● **Input material**
━━━━━━━━━━━━━━━━━━━━

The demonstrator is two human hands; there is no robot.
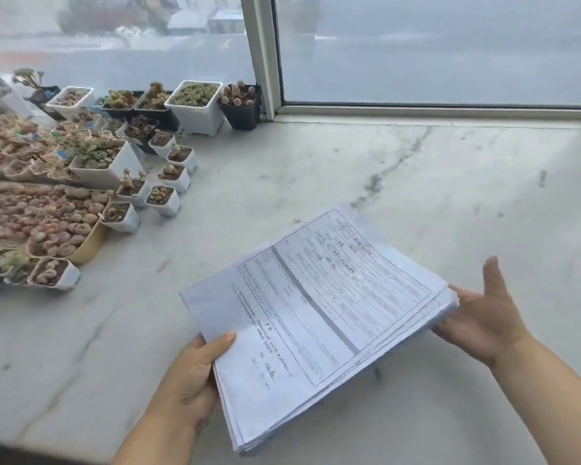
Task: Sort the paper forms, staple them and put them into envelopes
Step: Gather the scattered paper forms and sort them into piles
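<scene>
A thick stack of forms [316, 317] is held just above the marble worktop [416, 182], tilted, with its long axis running from the near edge by the person's body up and away to the right. The far short end points toward the window frame [265, 58]; the printed lines run along that same axis, so the text reads sideways from the camera. The print is too small and blurred to read.

The left hand [188, 380] grips the stack at its near left edge, thumb lying on top of the top sheet and the fingers hidden beneath the paper. The right hand [483, 313] is at the stack's right edge, palm up and spread, its thumb raised clear; its fingers go under the paper and are hidden, so whether they bear the stack cannot be told.

Left of the stack, well apart from it, many small pots [163, 199] of succulents stand on the worktop, the group cut off by the left edge of the view.
</scene>
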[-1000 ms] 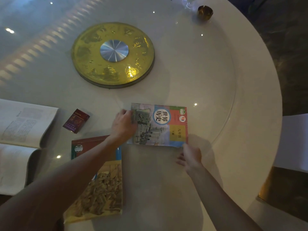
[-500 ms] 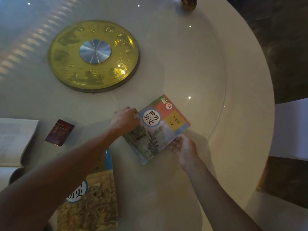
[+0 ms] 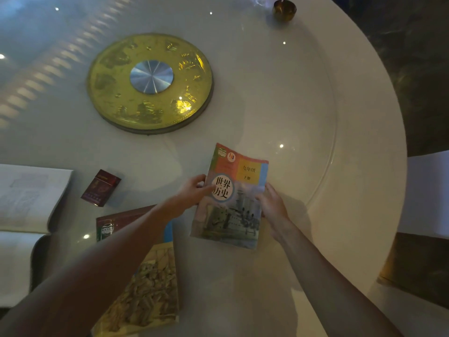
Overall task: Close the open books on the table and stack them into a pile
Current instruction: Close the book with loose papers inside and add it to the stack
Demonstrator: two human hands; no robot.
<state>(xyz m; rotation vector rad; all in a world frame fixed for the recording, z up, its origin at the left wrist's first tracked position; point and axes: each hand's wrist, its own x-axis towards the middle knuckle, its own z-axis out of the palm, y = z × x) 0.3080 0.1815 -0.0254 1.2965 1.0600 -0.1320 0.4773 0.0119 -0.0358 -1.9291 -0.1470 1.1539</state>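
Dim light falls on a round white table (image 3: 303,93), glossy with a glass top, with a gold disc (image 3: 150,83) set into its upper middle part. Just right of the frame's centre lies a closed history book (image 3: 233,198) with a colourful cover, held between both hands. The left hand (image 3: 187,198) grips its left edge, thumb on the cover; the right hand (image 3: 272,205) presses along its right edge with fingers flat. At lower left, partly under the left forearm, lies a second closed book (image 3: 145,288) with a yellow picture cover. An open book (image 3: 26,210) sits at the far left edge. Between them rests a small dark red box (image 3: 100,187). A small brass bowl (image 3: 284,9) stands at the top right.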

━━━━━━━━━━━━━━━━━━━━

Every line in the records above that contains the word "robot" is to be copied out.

The demonstrator is two human hands; there is no robot.
Demonstrator: two human hands; no robot.

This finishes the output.